Task instructions:
Give the number of lines below that contain the string "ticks", and no other text.

Exercise inputs:
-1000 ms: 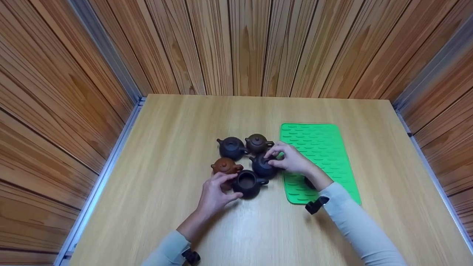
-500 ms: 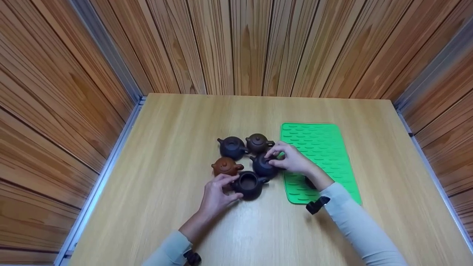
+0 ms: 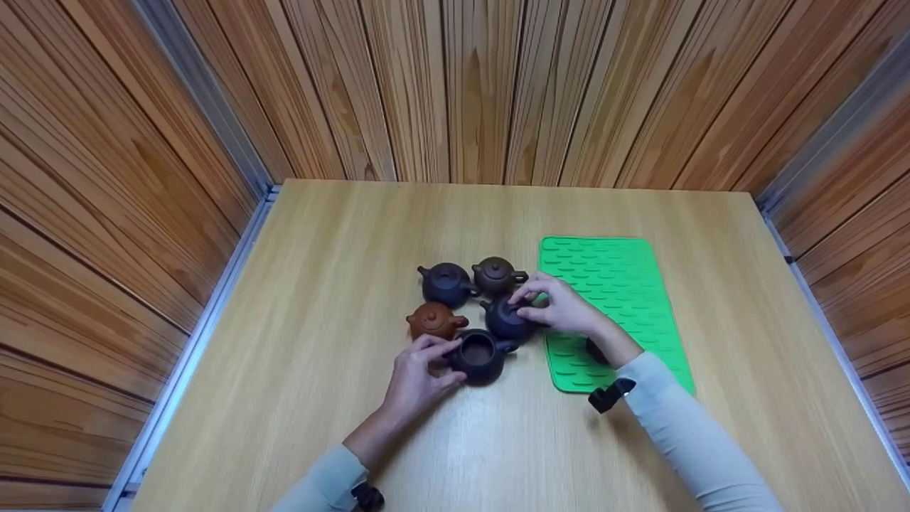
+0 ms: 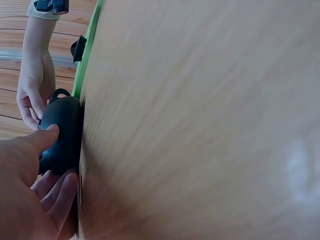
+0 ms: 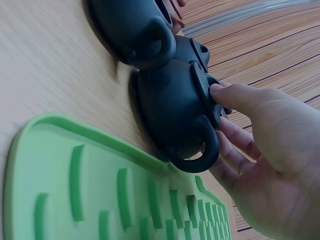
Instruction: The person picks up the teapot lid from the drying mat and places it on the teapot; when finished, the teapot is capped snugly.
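Note:
In the head view a black lidless teapot stands on the table, its round mouth facing up. My left hand grips its spout side between thumb and fingers; in the left wrist view the thumb lies against the pot's wall. Just behind and right stands a dark teapot with its lid on. The right hand pinches that lid from above, thumb and fingers at its knob. In the right wrist view this pot's loop handle points toward the green mat. The knob itself is mostly hidden by the fingers.
A reddish-brown teapot, a black teapot with a sunken top and a dark brown lidded teapot stand close around. At right lies a green ridged mat, bearing a small dark piece partly hidden by the right wrist.

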`<move>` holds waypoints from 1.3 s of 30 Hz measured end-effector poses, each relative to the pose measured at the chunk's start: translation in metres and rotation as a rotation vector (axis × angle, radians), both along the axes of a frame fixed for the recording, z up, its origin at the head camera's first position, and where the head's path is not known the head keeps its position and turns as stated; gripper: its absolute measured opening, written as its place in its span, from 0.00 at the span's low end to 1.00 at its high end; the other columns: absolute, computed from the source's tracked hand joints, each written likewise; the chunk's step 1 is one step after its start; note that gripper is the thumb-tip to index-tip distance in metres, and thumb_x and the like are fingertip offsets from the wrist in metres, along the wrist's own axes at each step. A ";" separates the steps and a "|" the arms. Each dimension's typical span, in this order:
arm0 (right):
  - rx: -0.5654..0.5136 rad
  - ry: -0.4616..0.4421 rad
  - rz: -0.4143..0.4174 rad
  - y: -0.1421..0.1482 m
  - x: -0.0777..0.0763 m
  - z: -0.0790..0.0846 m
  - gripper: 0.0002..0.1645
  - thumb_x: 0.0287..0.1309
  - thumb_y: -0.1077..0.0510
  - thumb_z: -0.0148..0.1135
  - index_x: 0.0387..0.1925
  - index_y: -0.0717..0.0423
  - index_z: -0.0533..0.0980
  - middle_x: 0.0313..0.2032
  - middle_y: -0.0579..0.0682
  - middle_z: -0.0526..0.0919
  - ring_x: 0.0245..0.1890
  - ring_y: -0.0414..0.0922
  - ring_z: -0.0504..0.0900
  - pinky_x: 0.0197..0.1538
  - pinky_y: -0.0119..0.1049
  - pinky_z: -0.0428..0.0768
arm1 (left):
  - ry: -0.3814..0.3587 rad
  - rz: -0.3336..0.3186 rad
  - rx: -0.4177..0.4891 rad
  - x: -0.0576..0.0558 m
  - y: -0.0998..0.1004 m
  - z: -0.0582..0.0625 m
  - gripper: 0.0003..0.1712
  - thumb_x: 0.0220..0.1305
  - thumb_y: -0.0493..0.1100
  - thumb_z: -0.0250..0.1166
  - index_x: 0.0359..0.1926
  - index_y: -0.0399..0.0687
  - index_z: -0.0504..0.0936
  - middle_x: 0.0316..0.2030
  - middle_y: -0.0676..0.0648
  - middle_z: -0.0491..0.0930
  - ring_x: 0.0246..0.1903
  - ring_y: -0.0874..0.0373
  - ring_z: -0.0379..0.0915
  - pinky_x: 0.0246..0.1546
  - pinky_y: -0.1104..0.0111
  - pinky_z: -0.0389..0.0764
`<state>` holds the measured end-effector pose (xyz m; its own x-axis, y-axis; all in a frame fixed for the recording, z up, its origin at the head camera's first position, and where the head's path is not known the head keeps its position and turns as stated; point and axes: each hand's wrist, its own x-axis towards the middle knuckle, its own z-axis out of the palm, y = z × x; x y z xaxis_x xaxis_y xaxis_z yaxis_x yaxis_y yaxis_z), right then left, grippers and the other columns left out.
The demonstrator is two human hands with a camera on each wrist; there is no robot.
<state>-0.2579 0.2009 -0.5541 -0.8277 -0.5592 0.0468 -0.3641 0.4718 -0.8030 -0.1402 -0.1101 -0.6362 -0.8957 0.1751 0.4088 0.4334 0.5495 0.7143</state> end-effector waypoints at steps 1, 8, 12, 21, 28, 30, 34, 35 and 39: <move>-0.002 -0.002 0.000 0.000 0.000 0.000 0.11 0.69 0.64 0.76 0.51 0.58 0.91 0.52 0.63 0.85 0.55 0.55 0.83 0.60 0.49 0.82 | -0.012 0.005 0.000 0.001 0.000 0.003 0.31 0.55 0.43 0.90 0.62 0.53 0.94 0.51 0.47 0.90 0.50 0.54 0.91 0.51 0.66 0.91; -0.020 -0.014 -0.003 0.008 0.004 -0.001 0.17 0.72 0.63 0.75 0.59 0.60 0.89 0.59 0.65 0.86 0.58 0.61 0.86 0.63 0.53 0.85 | -0.131 0.021 -0.022 0.013 0.005 0.035 0.31 0.55 0.37 0.89 0.62 0.49 0.94 0.49 0.45 0.89 0.48 0.51 0.92 0.51 0.62 0.92; -0.015 -0.021 -0.011 0.019 0.006 0.000 0.18 0.74 0.62 0.74 0.62 0.60 0.87 0.63 0.65 0.85 0.60 0.64 0.87 0.62 0.46 0.86 | -0.190 0.017 -0.003 0.014 0.007 0.039 0.31 0.56 0.36 0.88 0.62 0.48 0.93 0.49 0.44 0.89 0.46 0.52 0.92 0.49 0.63 0.93; -0.011 -0.018 -0.032 0.050 0.015 0.009 0.20 0.75 0.63 0.73 0.63 0.64 0.85 0.64 0.64 0.85 0.61 0.66 0.86 0.58 0.40 0.87 | -0.173 0.017 0.015 0.014 0.008 0.034 0.29 0.57 0.36 0.88 0.61 0.47 0.94 0.51 0.44 0.89 0.46 0.51 0.93 0.48 0.64 0.93; 0.023 -0.013 -0.040 0.069 0.026 0.012 0.19 0.75 0.61 0.73 0.62 0.64 0.86 0.60 0.61 0.86 0.61 0.63 0.84 0.59 0.38 0.87 | -0.081 0.027 0.007 0.015 0.007 0.031 0.28 0.54 0.37 0.89 0.58 0.44 0.95 0.57 0.44 0.93 0.57 0.47 0.92 0.60 0.56 0.91; 0.034 -0.015 -0.035 0.074 0.030 0.012 0.18 0.75 0.61 0.73 0.62 0.63 0.86 0.60 0.60 0.86 0.61 0.62 0.84 0.60 0.36 0.87 | -0.063 0.022 0.004 0.015 0.007 0.032 0.28 0.54 0.38 0.90 0.58 0.44 0.95 0.59 0.44 0.93 0.61 0.45 0.91 0.62 0.54 0.90; 0.048 -0.015 -0.018 0.085 0.038 0.013 0.18 0.75 0.61 0.73 0.61 0.62 0.87 0.61 0.59 0.86 0.61 0.56 0.84 0.62 0.47 0.89 | -0.077 0.021 0.011 0.015 0.009 0.033 0.29 0.55 0.38 0.89 0.59 0.44 0.94 0.61 0.43 0.92 0.63 0.44 0.90 0.62 0.55 0.90; 0.049 -0.017 -0.013 0.088 0.039 0.013 0.18 0.75 0.62 0.73 0.61 0.62 0.87 0.61 0.60 0.86 0.61 0.54 0.84 0.63 0.50 0.89 | -0.088 0.022 0.017 0.015 0.009 0.034 0.29 0.55 0.38 0.89 0.59 0.45 0.94 0.61 0.43 0.92 0.63 0.44 0.90 0.62 0.55 0.90; 0.045 -0.033 -0.008 0.101 0.045 0.015 0.18 0.74 0.62 0.74 0.61 0.62 0.87 0.61 0.59 0.86 0.60 0.45 0.83 0.63 0.54 0.89 | -0.121 0.020 0.036 0.015 0.009 0.034 0.28 0.56 0.38 0.89 0.59 0.45 0.94 0.61 0.43 0.92 0.63 0.44 0.89 0.65 0.54 0.89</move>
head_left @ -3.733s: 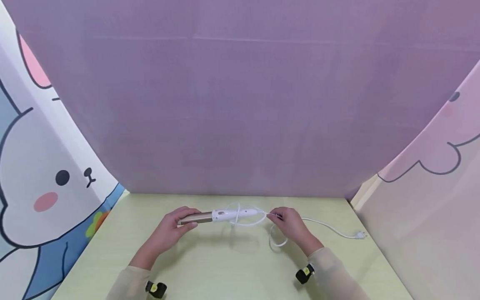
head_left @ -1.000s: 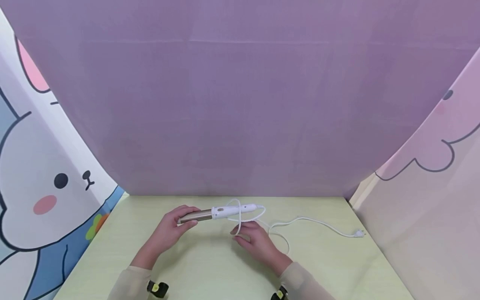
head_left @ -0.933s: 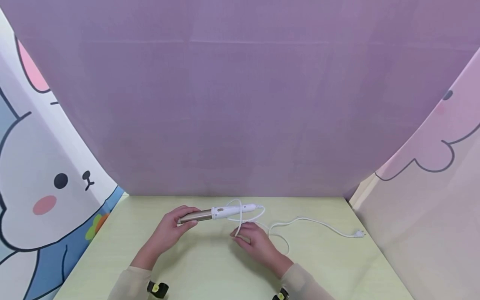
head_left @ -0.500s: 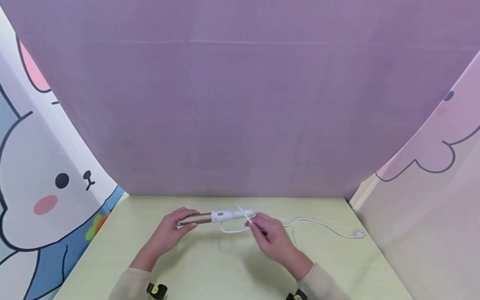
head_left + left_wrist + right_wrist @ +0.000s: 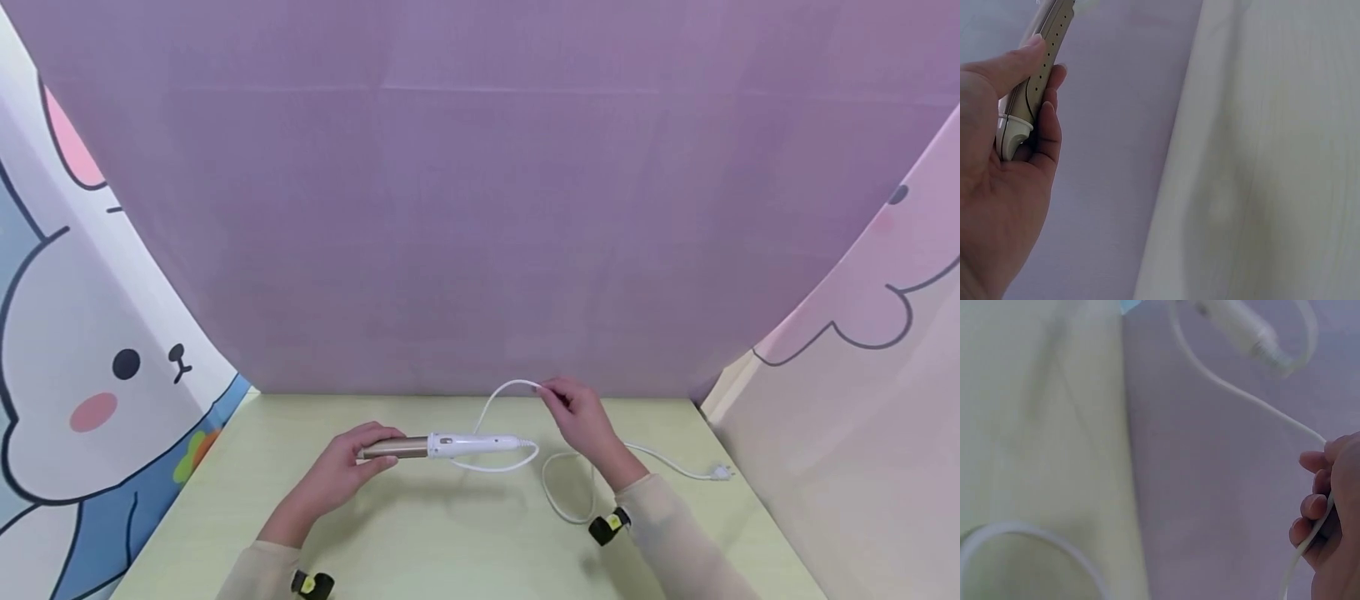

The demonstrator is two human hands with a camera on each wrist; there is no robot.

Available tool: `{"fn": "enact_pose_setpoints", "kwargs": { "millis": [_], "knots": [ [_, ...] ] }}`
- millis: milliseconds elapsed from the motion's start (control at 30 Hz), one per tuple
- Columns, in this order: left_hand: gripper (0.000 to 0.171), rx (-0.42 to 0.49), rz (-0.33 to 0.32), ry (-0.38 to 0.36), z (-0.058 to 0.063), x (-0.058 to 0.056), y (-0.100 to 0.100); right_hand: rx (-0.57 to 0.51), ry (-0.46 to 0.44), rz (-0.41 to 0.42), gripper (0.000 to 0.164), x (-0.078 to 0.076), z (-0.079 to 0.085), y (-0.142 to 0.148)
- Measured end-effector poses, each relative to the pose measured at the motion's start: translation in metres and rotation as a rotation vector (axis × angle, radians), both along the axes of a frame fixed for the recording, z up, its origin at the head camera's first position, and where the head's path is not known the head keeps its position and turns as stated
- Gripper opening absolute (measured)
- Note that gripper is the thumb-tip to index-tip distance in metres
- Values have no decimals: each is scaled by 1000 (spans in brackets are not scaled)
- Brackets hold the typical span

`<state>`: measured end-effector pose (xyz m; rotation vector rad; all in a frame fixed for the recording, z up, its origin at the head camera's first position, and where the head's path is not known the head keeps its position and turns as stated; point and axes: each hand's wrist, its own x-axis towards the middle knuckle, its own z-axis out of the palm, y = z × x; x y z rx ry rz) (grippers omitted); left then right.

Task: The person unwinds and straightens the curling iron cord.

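Observation:
My left hand [image 5: 337, 475] grips the gold barrel of a curling iron [image 5: 480, 445], held level above the table with its white handle pointing right. In the left wrist view, thumb and fingers wrap the perforated barrel [image 5: 1047, 62] near its white tip. Higher and to the right, my right hand [image 5: 585, 425] pinches the white power cord [image 5: 491, 400]. From the handle's end the cord curves back beneath the handle, passes behind it, then rises to that hand. The right wrist view shows the cord [image 5: 1247, 397] running through the curled fingers [image 5: 1314, 506].
A loose loop of cord [image 5: 558, 508] hangs or lies below the right wrist. The two-pin plug [image 5: 720, 472] lies near the right edge of the pale table [image 5: 450, 550]. A purple cloth [image 5: 480, 250] rises behind, with printed cartoon panels [image 5: 67, 333] at both sides.
The right hand has carried the pinched cord up and to the right, and a wrap that crossed the handle's front has come off. My left hand keeps its grip on the barrel.

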<state>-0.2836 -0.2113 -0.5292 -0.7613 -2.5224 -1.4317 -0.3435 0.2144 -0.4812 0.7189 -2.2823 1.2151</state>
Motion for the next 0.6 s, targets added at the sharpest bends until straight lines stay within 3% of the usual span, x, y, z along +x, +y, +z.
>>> {"fn": "enact_pose_setpoints", "kwargs": {
  "millis": [233, 600],
  "knots": [
    [32, 15, 4, -3, 3, 1, -2, 58, -38, -28, 9, -8, -28, 1],
    [34, 39, 45, 28, 6, 0, -3, 336, -72, 33, 8, 1, -63, -7]
  ]
}}
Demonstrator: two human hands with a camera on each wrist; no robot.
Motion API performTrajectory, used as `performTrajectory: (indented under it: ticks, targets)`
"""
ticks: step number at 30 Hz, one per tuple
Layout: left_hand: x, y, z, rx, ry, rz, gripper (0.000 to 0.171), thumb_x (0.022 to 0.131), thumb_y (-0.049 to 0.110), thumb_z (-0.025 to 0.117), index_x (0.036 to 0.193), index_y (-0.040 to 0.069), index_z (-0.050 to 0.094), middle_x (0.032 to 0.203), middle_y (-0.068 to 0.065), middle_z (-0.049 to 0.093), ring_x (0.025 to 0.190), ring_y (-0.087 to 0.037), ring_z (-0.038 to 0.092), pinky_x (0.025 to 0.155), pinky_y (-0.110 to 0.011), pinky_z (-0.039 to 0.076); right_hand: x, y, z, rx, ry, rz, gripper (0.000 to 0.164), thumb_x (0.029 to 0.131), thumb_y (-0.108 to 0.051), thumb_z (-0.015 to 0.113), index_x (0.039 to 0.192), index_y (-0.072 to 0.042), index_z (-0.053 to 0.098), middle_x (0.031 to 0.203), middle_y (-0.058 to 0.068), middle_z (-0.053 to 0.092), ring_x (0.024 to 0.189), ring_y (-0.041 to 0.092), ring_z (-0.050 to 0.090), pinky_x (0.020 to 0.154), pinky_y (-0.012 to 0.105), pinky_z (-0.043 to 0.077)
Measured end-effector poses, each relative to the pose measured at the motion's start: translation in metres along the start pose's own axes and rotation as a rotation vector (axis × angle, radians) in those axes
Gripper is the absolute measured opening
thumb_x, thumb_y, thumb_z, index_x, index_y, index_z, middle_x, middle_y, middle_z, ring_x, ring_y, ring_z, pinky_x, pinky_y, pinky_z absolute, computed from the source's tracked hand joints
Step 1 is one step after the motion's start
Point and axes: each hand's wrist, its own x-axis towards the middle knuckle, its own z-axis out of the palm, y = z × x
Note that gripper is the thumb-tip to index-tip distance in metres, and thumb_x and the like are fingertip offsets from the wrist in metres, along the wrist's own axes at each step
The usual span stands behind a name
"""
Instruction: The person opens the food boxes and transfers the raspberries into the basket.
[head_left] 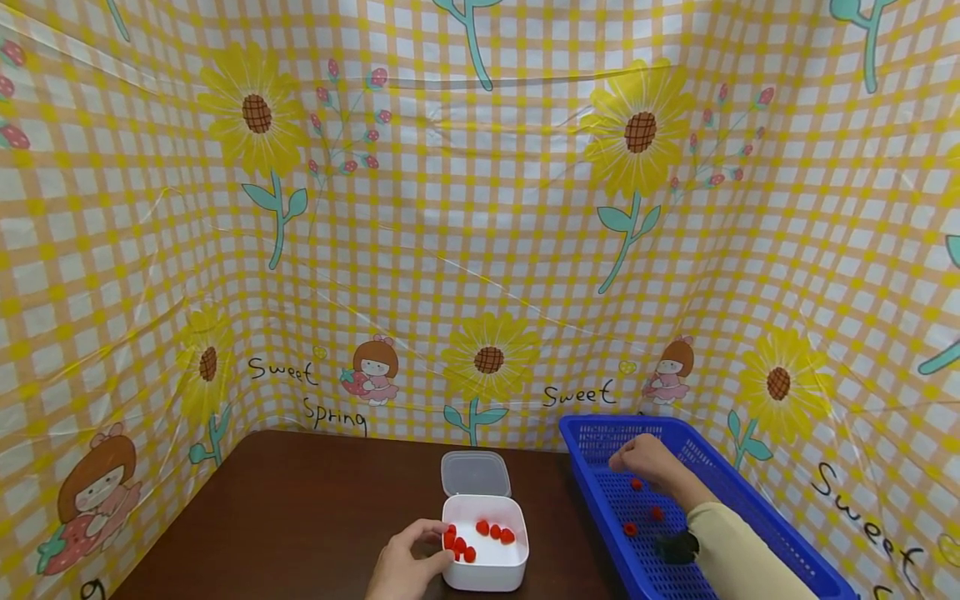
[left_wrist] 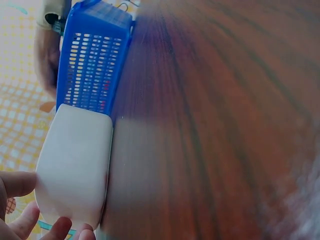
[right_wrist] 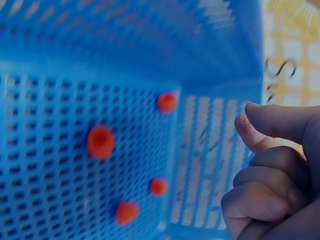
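A white plastic box point(head_left: 487, 577) holds several red raspberries point(head_left: 495, 531) along its inner sides. My left hand point(head_left: 411, 560) grips the box at its left side, thumb and fingers at the rim; the left wrist view shows the fingers point(left_wrist: 61, 227) against the box's white side. Over the far part of a blue basket point(head_left: 600, 521) is my right hand point(head_left: 651, 463), its lower fingers curled in. Thumb and forefinger come close together in the right wrist view, with nothing visible between them. Several raspberries point(right_wrist: 101, 142) lie apart on the basket's perforated floor.
A translucent lid point(head_left: 476, 474) lies behind the box on the dark wooden table point(head_left: 315, 517). The basket's raised walls stand to the right of the box. Checked, flower-printed cloth point(head_left: 480, 208) encloses the back and sides. A black device point(head_left: 677, 547) sits at my right wrist.
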Motion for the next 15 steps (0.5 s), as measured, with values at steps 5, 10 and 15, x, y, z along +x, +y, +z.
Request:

The answer:
2